Outcome data were extracted as hazard ratios (HR), their logarithm, and the respective standard errors. If HRs were not given, we assumed that the overall survival was exponentially distributed. This allowed us to estimate hazard ratios, even if only median survival times or survival rates were given in the publication. HR < 1 indicate superiority of Iscador, HR > 1 indicate superiority of the control condition.
The association between study size and trial results was graphically displayed in funnel plots, by plotting HRs on the horizontal axis (in a logarithmic scale) against their standard errors - or against the total patient numbers - on the vertical axis . Funnel plots are adequate instruments to detect small study size effects, including publication bias. In the absence of bias, results from small studies should scatter widely at the bottom of the graph, with the spread narrowing among larger studies. Publication bias may lead to asymmetrical funnel plots. Moreover, the asymmetry of the funnel plot was further explored by a weighted linear regression analysis (meta-regression) which modelled the log HR as a function of its standard error . Weights were chosen inversely to the squared standard error. From this model, the asymmetry coefficient (AC) was estimated as the slope of the regression line.

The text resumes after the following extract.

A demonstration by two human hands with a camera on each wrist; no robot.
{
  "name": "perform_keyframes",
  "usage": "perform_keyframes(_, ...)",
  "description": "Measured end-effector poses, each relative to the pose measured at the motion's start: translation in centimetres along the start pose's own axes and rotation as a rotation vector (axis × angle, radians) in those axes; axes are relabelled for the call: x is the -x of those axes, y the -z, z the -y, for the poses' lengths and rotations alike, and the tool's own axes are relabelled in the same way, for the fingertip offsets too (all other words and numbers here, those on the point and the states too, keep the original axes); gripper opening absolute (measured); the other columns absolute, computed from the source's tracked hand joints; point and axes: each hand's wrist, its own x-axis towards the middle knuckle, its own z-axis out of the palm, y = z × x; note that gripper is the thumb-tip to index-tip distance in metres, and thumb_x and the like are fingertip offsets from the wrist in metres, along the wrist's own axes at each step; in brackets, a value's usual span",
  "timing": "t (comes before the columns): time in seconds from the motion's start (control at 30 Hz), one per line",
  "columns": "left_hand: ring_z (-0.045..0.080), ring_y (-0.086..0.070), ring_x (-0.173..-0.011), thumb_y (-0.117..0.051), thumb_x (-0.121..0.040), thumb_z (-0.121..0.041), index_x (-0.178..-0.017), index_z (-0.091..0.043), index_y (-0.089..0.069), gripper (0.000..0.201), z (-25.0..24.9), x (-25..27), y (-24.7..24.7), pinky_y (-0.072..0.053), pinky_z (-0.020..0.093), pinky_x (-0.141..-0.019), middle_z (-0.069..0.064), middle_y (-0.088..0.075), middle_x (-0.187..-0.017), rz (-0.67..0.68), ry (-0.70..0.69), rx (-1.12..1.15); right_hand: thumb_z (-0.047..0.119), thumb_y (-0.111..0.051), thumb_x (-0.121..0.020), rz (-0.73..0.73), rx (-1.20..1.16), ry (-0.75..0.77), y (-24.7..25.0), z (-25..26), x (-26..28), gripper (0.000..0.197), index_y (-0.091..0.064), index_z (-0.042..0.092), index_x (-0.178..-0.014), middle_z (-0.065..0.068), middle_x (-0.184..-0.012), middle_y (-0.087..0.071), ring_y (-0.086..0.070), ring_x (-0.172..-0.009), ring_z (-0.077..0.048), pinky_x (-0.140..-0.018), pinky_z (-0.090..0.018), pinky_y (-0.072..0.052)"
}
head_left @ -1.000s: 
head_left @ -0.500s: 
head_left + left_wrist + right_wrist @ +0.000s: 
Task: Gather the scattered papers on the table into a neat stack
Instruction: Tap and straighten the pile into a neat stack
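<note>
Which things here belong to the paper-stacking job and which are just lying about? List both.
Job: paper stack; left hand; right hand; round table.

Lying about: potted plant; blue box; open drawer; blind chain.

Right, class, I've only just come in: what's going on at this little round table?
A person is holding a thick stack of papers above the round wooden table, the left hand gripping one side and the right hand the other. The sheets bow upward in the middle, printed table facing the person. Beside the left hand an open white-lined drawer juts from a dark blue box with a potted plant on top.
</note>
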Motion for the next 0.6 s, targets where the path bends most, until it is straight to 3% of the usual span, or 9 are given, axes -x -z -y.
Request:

Heterogeneity between trials was assessed by standard χ2-tests and the I2 coefficient  which measures the percentage of total variation across studies due to true heterogeneity rather than chance.
Overall estimates of the treatment effect were obtained from random effects meta-analysis . Additionally, from meta-regression a predicted HR was obtained for trials with a standard error as small as the smallest observed standard error of all included trials.
The extent to which study-level variables were associated with log HRs was investigated by fitting multivariable meta-regression models. The following variables were considered: standard error of log HR, tumour localization (breast, stomach, lung, colon, ovary, corpus, skin yes/no), randomization (yes/no), matched-pair comparison (yes/no) - due to the fact that all matched-pair studies were from the same source.